A Prediction Method Based on Monte Carlo Simulations for Finite Element Analysis of Soil Medium considering Spatial Variability in Soil Parameters
Author(s) -
Kedong Tang,
Jialiang Wang,
Lielie Li
Publication year - 2020
Publication title -
advances in materials science and engineering
Language(s) - English
Resource type - Journals
SCImago Journal Rank - 0.356
H-Index - 42
eISSN - 1687-8442
pISSN - 1687-8434
DOI - 10.1155/2020/7064640
Subject(s) - monte carlo method , finite element method , interpolation (computer graphics) , convergence (economics) , multivariate interpolation , mathematical optimization , computer science , mathematics , algorithm , structural engineering , engineering , statistics , animation , computer graphics (images) , computer vision , economics , bilinear interpolation , economic growth
With the Stochastic Finite Element Method (SFEM), the spatial variability of soil properties can be incorporated into the analysis of geotechnical structures. Although this method is significantly superior in principle to the homogeneous analysis of soil parameters, generalizing the method in engineering practice is difficult due to its computational inefficiency. In this paper, we propose a new method for the fast calculation of convergence results.
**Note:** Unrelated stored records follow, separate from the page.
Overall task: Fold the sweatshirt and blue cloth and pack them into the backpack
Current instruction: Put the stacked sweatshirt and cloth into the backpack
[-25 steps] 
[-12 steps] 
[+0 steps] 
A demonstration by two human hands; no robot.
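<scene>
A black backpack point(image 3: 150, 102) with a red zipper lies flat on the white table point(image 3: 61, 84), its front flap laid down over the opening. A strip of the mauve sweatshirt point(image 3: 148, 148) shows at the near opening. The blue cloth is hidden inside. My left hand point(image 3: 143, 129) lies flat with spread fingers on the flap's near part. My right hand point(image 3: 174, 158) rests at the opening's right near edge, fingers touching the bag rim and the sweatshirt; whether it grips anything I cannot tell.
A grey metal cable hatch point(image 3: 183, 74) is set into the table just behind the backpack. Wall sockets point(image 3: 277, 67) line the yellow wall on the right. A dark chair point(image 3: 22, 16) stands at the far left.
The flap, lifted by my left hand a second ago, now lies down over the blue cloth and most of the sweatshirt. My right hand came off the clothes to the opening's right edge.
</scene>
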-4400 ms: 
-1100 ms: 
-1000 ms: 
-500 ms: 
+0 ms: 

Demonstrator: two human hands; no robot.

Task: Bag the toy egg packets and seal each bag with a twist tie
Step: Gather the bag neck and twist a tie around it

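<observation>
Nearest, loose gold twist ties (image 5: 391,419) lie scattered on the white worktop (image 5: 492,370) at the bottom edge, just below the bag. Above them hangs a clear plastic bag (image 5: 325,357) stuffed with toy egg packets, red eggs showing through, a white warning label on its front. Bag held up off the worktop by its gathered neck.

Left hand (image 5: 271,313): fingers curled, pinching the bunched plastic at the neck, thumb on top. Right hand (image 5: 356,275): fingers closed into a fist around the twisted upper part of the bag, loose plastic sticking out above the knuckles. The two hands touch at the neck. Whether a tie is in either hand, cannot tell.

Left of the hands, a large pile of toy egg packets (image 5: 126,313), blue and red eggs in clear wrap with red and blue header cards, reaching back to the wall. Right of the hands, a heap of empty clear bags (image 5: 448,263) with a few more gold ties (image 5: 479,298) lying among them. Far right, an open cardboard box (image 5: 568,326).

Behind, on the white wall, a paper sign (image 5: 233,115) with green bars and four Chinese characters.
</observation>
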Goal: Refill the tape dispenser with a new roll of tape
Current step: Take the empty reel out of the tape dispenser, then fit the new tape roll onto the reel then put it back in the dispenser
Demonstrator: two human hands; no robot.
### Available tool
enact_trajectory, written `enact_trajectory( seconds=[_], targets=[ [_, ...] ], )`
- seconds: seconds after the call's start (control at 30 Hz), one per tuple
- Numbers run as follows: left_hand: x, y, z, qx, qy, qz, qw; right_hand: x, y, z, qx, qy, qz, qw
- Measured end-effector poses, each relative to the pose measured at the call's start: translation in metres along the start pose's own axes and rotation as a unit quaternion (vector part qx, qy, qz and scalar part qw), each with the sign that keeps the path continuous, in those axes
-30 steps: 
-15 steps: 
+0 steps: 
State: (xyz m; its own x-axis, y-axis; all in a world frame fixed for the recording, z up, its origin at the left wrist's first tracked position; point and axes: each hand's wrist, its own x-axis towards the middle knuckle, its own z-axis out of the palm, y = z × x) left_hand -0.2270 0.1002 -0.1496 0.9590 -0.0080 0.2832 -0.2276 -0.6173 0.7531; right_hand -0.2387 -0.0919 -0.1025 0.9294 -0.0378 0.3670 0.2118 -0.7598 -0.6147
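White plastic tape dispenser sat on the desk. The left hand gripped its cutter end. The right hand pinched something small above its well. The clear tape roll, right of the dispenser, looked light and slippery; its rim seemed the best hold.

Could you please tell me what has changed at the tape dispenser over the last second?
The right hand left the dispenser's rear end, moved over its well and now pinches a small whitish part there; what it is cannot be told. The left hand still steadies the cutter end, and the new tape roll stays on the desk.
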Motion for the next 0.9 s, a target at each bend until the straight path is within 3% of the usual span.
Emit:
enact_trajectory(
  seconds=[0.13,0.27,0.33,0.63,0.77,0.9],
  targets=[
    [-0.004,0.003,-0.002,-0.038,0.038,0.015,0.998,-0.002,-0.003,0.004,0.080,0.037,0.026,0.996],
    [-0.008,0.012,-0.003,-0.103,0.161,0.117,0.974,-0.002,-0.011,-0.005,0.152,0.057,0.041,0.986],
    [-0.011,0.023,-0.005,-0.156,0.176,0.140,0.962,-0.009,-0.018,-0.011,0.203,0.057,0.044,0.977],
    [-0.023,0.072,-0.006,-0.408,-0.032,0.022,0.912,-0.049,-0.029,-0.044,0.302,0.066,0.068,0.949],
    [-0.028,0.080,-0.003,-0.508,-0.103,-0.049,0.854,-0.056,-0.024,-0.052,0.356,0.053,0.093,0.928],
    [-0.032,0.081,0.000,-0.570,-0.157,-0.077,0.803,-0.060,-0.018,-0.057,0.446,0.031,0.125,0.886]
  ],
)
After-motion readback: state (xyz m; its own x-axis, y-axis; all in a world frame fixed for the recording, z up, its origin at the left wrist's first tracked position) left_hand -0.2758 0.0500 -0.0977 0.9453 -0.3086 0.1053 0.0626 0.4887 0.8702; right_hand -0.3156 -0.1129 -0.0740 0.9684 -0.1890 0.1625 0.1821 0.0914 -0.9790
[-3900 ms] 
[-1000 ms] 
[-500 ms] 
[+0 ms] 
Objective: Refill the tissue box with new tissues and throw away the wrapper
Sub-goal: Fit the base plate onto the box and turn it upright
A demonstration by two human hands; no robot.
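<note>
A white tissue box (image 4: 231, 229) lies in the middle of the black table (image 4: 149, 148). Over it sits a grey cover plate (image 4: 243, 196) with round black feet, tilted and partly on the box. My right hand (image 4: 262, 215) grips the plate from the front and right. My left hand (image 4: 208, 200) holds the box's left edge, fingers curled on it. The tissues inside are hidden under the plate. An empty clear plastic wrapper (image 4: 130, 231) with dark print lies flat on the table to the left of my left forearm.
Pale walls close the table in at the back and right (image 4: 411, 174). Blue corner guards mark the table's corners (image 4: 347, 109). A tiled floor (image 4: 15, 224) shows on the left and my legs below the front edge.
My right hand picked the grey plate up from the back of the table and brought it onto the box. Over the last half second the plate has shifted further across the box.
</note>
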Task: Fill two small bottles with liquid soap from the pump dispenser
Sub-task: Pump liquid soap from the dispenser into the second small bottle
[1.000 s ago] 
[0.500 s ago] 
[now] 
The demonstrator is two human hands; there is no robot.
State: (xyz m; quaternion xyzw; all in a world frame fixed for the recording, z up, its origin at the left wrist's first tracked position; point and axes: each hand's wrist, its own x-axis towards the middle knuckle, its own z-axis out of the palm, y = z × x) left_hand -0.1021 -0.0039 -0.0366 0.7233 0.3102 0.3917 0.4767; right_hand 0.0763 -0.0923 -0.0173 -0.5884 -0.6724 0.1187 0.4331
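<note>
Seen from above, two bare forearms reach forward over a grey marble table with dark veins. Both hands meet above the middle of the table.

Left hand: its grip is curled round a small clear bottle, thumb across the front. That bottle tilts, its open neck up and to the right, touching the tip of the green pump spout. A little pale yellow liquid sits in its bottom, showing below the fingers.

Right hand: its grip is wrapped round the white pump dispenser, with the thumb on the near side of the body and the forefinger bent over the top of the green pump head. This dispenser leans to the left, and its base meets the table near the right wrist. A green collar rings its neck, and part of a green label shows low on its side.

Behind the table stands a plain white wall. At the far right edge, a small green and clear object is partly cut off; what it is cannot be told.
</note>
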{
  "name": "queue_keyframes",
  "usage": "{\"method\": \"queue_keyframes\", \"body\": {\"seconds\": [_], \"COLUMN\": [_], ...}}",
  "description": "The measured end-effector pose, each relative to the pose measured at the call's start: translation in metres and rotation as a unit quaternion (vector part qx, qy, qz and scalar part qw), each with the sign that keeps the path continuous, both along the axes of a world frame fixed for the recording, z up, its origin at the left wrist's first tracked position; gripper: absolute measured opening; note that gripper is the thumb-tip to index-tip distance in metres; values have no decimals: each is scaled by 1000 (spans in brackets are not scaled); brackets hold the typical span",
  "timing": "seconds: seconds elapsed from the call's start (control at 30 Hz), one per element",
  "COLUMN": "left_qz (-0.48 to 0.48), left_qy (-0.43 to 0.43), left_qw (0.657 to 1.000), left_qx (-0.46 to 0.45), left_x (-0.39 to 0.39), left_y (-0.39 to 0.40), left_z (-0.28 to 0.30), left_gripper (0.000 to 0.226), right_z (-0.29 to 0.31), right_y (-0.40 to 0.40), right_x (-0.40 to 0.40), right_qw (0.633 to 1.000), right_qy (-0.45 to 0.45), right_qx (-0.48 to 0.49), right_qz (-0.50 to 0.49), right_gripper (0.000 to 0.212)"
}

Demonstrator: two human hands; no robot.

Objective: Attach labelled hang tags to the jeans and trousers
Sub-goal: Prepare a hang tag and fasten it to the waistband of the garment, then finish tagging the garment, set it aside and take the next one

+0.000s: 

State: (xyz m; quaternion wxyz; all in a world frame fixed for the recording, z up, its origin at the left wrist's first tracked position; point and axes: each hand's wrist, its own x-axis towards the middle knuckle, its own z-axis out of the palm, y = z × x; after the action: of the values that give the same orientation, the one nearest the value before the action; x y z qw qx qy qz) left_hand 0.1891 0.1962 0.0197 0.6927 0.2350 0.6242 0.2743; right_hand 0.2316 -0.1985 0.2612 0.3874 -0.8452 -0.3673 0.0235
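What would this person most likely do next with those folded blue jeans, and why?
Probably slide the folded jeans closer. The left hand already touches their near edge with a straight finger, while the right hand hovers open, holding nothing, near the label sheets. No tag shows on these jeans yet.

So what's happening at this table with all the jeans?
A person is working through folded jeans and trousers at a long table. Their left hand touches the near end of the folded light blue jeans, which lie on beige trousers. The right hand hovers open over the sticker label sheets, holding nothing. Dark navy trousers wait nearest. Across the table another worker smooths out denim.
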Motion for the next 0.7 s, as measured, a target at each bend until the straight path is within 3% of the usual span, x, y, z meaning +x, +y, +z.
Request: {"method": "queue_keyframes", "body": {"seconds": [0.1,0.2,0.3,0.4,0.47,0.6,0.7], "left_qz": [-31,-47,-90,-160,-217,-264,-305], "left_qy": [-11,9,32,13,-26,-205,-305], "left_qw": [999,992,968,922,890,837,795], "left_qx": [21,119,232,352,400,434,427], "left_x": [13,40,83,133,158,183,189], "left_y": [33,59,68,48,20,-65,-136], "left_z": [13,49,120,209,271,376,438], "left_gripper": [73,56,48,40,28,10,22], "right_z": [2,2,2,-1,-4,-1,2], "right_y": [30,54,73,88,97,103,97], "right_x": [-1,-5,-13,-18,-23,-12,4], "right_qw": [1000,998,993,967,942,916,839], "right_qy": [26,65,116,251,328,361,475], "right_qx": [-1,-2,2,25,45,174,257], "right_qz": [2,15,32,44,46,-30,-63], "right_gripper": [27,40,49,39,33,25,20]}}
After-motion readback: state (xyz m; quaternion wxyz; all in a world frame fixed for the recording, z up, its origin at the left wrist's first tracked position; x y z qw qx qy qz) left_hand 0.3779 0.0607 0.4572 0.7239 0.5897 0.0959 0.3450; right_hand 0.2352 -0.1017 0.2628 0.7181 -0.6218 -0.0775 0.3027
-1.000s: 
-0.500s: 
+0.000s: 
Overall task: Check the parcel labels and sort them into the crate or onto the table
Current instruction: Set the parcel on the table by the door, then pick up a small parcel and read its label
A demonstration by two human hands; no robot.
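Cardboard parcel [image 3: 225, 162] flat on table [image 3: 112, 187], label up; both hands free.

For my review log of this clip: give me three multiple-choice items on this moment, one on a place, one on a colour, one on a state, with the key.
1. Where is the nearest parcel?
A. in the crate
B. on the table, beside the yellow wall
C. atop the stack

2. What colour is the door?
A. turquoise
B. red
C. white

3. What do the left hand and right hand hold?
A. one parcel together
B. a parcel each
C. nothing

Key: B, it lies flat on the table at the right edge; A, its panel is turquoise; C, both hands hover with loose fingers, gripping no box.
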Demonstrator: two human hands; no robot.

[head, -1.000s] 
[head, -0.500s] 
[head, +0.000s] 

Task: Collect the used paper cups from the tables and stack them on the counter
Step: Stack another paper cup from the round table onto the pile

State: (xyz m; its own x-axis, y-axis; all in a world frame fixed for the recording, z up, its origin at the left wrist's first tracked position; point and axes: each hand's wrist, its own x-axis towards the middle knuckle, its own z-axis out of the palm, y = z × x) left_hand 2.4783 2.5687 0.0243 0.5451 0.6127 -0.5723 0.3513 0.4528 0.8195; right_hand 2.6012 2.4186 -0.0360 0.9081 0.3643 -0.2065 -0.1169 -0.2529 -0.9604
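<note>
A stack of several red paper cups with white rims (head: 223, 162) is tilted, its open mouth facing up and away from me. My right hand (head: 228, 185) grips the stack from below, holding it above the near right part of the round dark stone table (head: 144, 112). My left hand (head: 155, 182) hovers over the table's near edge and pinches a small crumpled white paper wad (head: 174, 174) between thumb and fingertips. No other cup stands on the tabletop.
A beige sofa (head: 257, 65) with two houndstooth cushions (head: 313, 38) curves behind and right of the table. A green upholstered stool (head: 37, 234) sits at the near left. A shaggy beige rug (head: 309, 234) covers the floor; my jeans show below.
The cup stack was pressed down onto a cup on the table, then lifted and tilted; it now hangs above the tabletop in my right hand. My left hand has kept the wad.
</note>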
The proposed method introduces a distance space to the Monte Carlo Method (MCM) random field instances and, considering the importance of a safety margin in structures, uses selected spatial interpolation to predict the MCM instances to be solved. Two case study simulations are presented. The results show that compared to the full Monte Carlo Simulation, the fast calculation method proposed in this paper can achieve very accurate convergence results while substantially reducing the computational cost, and the simulation errors for the structure are on the safer side.